Task to complete:
In the records below, find the line that contains "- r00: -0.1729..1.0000" and the line that contains "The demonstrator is". Set down exactly those lines and every line between them, and nothing more.
——
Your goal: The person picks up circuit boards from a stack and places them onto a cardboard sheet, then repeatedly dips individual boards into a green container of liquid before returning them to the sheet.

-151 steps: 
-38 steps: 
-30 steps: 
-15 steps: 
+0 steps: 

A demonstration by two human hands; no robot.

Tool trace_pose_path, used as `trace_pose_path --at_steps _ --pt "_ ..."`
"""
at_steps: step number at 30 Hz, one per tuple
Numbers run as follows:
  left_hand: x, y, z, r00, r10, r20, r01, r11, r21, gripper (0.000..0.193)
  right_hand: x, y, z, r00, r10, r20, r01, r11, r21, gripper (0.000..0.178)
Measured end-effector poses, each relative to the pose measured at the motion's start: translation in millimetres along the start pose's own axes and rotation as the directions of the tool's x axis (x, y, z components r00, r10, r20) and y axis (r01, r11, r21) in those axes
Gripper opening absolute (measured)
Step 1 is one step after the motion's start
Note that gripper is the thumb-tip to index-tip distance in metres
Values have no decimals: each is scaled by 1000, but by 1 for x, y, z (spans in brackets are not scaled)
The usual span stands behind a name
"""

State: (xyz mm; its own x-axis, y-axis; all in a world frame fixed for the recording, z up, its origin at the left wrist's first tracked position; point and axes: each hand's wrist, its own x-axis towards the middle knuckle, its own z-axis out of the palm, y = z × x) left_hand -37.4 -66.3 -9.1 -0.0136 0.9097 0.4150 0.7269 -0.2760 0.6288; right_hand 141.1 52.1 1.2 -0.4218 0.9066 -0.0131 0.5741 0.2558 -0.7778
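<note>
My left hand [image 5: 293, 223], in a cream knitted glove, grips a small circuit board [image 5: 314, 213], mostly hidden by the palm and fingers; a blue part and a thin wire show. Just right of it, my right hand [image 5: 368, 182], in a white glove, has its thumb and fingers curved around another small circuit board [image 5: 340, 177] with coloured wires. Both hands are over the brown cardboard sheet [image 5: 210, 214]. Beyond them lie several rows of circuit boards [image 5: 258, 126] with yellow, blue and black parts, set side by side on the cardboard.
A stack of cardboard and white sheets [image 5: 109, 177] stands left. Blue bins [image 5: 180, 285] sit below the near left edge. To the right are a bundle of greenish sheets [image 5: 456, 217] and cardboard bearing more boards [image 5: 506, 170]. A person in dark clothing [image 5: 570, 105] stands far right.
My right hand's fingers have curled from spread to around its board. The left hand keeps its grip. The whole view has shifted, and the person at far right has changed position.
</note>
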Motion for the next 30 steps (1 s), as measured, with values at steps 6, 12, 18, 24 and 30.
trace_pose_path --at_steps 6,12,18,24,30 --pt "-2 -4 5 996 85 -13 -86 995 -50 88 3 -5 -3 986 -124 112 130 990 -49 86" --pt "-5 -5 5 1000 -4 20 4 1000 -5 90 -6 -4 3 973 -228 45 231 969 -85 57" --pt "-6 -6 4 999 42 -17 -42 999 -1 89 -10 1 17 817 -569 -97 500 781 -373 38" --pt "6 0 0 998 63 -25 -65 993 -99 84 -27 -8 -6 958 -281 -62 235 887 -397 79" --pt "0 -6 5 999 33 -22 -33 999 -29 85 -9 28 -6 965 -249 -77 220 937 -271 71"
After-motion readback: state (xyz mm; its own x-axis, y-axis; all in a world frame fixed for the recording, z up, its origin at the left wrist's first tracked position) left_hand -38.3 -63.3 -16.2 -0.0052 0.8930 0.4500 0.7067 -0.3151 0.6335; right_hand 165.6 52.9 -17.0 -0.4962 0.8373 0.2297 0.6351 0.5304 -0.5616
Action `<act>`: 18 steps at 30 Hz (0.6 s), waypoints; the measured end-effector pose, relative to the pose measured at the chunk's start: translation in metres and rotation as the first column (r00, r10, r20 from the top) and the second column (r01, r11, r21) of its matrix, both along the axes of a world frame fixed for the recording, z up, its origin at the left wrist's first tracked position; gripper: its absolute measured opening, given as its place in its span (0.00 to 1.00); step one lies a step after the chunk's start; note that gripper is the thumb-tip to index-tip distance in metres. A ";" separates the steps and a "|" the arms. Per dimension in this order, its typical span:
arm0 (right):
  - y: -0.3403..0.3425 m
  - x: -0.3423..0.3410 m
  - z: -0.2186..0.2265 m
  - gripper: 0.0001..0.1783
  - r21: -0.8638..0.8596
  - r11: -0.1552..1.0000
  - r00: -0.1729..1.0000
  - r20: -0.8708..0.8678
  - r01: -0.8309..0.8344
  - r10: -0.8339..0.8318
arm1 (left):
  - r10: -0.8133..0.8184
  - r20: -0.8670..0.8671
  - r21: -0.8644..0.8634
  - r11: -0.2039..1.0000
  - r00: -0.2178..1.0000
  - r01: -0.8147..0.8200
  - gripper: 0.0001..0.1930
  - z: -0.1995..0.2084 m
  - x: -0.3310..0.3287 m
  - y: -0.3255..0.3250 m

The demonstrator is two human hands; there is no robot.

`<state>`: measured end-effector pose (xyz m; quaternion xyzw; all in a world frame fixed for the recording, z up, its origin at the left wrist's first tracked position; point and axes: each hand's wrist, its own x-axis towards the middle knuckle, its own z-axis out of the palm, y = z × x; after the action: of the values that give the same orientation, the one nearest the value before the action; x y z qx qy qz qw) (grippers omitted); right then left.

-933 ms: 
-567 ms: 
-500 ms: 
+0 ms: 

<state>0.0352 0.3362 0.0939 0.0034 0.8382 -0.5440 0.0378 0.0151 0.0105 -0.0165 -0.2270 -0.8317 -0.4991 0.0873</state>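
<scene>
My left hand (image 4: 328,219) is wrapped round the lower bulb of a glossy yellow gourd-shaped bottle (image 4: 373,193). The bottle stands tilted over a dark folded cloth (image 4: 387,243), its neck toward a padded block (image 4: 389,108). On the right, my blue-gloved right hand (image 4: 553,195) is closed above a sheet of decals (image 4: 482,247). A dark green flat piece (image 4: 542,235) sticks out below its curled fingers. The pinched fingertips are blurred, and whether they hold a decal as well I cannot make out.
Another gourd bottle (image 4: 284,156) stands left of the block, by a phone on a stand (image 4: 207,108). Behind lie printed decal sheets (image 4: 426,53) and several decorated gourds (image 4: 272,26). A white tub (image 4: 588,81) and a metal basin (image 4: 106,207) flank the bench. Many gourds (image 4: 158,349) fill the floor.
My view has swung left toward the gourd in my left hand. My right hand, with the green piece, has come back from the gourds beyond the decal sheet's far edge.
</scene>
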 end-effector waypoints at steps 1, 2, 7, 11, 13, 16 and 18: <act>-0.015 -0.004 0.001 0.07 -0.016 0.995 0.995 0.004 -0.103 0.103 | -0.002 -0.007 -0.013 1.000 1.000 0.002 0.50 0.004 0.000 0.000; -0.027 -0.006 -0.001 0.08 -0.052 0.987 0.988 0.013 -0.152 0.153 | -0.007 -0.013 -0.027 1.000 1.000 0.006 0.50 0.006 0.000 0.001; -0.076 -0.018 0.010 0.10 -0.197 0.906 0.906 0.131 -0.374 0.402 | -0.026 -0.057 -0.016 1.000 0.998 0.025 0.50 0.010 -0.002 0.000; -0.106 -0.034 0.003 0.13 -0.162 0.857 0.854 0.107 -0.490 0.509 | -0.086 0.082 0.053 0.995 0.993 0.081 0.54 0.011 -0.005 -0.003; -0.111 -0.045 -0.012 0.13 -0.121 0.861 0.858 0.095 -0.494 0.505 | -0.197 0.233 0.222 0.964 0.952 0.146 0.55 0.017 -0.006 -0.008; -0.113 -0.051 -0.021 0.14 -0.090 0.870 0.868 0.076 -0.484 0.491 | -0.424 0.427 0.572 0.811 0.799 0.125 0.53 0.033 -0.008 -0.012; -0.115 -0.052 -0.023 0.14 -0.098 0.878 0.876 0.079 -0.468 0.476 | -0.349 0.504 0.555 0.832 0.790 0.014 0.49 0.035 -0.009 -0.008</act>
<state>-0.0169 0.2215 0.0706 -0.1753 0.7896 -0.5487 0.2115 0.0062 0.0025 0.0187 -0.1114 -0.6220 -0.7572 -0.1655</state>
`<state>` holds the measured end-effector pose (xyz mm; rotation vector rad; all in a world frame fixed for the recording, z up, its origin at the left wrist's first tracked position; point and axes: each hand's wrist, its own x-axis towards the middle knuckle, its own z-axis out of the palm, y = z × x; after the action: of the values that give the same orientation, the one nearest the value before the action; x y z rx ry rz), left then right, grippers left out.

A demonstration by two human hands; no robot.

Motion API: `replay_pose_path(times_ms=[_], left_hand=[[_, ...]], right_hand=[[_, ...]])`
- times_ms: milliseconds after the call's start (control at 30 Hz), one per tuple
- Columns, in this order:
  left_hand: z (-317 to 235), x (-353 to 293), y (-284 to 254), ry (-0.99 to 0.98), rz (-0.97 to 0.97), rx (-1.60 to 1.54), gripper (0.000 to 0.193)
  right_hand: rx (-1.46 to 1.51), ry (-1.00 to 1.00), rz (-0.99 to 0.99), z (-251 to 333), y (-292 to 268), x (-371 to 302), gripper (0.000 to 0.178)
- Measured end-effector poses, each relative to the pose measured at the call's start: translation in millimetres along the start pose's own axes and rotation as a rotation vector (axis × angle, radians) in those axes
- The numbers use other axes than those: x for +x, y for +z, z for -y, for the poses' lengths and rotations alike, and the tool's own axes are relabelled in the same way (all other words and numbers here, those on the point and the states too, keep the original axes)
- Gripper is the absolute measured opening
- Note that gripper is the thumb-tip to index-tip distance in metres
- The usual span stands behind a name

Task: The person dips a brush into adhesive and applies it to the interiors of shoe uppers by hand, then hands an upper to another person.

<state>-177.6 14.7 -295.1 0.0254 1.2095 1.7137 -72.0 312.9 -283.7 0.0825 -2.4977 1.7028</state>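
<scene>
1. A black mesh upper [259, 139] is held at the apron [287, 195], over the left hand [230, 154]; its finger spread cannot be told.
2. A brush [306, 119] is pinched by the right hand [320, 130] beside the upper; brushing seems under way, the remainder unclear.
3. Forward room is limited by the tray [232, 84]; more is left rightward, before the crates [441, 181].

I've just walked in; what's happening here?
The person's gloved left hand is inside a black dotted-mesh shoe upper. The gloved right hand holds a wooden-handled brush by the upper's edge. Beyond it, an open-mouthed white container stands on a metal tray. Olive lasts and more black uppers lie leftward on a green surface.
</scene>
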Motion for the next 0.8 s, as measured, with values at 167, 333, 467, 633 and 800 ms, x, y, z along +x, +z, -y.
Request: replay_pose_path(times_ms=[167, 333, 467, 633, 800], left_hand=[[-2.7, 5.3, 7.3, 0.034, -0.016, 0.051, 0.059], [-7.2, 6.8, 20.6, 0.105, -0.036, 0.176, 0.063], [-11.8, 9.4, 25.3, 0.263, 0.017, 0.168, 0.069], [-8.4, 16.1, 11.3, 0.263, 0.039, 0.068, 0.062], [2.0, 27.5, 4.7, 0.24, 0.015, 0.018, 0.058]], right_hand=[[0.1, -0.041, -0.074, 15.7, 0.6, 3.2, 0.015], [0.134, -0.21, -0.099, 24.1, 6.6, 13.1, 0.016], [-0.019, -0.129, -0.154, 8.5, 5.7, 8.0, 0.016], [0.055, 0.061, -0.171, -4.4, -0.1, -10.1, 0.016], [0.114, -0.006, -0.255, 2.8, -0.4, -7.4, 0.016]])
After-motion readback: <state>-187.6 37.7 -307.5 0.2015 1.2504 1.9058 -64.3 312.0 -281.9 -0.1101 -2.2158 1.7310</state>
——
Answer box:
  - r00: -0.1729..1.0000
  - r20: -0.8708..0.8678
  - r01: -0.8309..0.8344
  - r10: -0.8339..0.8318
arm1 (left):
  - r10: -0.8133..0.8184
  - r20: -0.8670..0.8671
  - r21: -0.8644..0.8634
  - r11: -0.2039..1.0000
  - r00: -0.2178..1.0000
  - r01: -0.8147..0.8200
  - gripper: 0.0001..0.1930
  - z: -0.1995..0.2084 m
  - x: -0.3310..0.3287 m
  - y: -0.3255..0.3250 m

The demonstrator is two human hands; there is no robot.

The exercise concludes with that.